Task instructions
Output exactly the lines from the one containing "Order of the" to the last line of the material, inclusive, and nothing more.

Data below
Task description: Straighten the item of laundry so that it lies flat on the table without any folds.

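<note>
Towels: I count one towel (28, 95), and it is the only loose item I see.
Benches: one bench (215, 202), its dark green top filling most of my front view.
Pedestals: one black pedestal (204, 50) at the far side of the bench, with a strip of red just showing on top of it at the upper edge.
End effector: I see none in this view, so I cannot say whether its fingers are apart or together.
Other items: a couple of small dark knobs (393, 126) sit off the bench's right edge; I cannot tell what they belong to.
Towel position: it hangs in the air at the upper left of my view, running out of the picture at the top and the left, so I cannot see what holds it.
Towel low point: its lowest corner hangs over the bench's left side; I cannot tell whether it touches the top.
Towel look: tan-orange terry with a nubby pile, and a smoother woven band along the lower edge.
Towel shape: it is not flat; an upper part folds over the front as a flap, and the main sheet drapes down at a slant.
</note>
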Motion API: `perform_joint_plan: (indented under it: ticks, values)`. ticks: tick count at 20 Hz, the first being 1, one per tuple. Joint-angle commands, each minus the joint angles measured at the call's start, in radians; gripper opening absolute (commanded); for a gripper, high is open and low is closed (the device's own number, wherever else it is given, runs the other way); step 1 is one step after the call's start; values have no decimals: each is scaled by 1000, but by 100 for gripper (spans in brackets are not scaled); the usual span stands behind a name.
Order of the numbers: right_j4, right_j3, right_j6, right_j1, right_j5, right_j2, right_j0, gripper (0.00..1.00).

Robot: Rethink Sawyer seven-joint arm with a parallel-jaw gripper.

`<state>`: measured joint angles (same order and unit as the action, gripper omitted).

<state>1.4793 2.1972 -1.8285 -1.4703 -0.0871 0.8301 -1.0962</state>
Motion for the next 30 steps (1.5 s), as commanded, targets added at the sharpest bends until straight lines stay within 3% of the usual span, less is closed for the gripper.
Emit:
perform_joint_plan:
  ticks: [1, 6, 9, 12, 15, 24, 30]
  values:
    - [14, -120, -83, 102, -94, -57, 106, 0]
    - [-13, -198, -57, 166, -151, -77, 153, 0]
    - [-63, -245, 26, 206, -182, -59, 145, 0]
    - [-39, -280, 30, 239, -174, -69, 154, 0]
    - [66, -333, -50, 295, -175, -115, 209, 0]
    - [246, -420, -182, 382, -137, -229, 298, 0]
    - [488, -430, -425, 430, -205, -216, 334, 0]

Result below
Order of the numbers: right_j4, right_j3, right_j6, right_j1, right_j5, right_j2, right_j0, gripper (0.00..1.00).

Robot: Rethink Sawyer seven-joint arm with a parallel-jaw gripper.

`<state>`: measured joint angles (same order and unit as the action, gripper omitted).

<state>1.4793 2.1972 -1.8285 -1.4703 -0.0871 0.8301 -1.0962</state>
Motion for the next 30 steps (1.5 s), as commanded, targets added at the sharpest bends until straight lines stay within 3% of the usual span, less is closed for the gripper.
Emit:
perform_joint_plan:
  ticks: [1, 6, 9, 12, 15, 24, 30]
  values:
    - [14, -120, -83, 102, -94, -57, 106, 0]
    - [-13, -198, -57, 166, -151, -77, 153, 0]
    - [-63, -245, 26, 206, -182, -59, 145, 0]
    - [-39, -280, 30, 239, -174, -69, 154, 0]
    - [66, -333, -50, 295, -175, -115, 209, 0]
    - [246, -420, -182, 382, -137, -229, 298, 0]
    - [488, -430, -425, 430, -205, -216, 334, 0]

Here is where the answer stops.